- [EXERCISE PROMPT] The material must be repeated exactly, with every line intact.

- [GIVEN MATERIAL]
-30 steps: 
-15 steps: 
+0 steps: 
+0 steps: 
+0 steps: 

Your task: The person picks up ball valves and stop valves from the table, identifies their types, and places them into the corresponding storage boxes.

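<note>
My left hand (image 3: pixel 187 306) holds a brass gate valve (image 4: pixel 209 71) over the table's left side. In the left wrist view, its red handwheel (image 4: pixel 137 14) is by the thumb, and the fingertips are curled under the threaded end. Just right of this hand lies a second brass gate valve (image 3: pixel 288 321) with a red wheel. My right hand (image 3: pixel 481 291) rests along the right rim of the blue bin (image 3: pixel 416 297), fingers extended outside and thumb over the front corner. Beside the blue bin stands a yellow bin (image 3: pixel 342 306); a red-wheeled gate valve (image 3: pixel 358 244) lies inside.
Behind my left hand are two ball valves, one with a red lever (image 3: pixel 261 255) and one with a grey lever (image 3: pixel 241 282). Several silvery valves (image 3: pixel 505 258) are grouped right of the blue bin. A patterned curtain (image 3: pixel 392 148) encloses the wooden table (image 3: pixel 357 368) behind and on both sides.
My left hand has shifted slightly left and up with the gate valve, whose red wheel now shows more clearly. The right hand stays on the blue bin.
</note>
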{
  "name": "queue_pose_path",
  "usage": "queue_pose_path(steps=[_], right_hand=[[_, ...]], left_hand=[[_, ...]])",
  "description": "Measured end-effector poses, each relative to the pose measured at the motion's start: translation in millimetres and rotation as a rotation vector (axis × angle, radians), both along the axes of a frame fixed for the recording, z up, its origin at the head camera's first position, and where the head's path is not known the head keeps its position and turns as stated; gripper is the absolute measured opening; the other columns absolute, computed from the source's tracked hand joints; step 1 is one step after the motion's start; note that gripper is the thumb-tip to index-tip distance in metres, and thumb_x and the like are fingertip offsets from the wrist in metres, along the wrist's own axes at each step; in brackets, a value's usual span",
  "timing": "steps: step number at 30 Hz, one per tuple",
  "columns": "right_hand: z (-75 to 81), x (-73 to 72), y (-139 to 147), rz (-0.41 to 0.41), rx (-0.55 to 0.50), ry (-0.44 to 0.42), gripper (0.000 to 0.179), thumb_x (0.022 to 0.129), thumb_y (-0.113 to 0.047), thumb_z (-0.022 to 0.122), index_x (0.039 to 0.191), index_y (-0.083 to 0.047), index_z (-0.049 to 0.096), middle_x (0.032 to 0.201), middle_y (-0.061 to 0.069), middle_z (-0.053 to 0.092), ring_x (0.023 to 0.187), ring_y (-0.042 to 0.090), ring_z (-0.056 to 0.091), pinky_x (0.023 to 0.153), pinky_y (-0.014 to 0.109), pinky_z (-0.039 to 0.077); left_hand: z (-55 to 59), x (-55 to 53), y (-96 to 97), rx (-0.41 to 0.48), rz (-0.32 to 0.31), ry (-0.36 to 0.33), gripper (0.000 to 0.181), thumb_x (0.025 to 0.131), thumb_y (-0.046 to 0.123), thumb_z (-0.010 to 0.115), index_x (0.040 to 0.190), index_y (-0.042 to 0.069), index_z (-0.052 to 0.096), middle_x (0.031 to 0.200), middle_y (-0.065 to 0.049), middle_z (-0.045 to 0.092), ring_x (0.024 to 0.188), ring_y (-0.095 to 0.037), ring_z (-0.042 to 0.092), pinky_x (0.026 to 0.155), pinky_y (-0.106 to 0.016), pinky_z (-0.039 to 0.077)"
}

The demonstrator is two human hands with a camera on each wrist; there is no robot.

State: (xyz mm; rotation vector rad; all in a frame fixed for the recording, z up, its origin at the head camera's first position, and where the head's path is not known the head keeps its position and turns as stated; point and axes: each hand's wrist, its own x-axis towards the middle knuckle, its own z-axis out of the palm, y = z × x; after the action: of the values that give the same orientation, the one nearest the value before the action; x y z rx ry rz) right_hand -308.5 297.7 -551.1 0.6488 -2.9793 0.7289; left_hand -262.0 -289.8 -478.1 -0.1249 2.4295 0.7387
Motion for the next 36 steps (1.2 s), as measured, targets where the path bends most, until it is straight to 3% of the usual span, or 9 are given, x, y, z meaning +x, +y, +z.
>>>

- [RESPONSE FOR THIS EXERCISE]
-30 steps: 
-15 steps: 
+0 steps: 
+0 steps: 
+0 steps: 

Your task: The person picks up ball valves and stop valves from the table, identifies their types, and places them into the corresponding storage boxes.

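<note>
My left hand (image 3: pixel 187 306) holds a brass gate valve (image 4: pixel 209 71) over the table's left side. In the left wrist view, its red handwheel (image 4: pixel 137 14) is by the thumb, and the fingertips are curled under the threaded end. Just right of this hand lies a second brass gate valve (image 3: pixel 288 321) with a red wheel. My right hand (image 3: pixel 481 291) rests along the right rim of the blue bin (image 3: pixel 416 297), fingers extended outside and thumb over the front corner. Beside the blue bin stands a yellow bin (image 3: pixel 342 306); a red-wheeled gate valve (image 3: pixel 358 244) lies inside.
Behind my left hand are two ball valves, one with a red lever (image 3: pixel 261 255) and one with a grey lever (image 3: pixel 241 282). Several silvery valves (image 3: pixel 505 258) are grouped right of the blue bin. A patterned curtain (image 3: pixel 392 148) encloses the wooden table (image 3: pixel 357 368) behind and on both sides.
My left hand has shifted slightly left and up with the gate valve, whose red wheel now shows more clearly. The right hand stays on the blue bin.
</note>
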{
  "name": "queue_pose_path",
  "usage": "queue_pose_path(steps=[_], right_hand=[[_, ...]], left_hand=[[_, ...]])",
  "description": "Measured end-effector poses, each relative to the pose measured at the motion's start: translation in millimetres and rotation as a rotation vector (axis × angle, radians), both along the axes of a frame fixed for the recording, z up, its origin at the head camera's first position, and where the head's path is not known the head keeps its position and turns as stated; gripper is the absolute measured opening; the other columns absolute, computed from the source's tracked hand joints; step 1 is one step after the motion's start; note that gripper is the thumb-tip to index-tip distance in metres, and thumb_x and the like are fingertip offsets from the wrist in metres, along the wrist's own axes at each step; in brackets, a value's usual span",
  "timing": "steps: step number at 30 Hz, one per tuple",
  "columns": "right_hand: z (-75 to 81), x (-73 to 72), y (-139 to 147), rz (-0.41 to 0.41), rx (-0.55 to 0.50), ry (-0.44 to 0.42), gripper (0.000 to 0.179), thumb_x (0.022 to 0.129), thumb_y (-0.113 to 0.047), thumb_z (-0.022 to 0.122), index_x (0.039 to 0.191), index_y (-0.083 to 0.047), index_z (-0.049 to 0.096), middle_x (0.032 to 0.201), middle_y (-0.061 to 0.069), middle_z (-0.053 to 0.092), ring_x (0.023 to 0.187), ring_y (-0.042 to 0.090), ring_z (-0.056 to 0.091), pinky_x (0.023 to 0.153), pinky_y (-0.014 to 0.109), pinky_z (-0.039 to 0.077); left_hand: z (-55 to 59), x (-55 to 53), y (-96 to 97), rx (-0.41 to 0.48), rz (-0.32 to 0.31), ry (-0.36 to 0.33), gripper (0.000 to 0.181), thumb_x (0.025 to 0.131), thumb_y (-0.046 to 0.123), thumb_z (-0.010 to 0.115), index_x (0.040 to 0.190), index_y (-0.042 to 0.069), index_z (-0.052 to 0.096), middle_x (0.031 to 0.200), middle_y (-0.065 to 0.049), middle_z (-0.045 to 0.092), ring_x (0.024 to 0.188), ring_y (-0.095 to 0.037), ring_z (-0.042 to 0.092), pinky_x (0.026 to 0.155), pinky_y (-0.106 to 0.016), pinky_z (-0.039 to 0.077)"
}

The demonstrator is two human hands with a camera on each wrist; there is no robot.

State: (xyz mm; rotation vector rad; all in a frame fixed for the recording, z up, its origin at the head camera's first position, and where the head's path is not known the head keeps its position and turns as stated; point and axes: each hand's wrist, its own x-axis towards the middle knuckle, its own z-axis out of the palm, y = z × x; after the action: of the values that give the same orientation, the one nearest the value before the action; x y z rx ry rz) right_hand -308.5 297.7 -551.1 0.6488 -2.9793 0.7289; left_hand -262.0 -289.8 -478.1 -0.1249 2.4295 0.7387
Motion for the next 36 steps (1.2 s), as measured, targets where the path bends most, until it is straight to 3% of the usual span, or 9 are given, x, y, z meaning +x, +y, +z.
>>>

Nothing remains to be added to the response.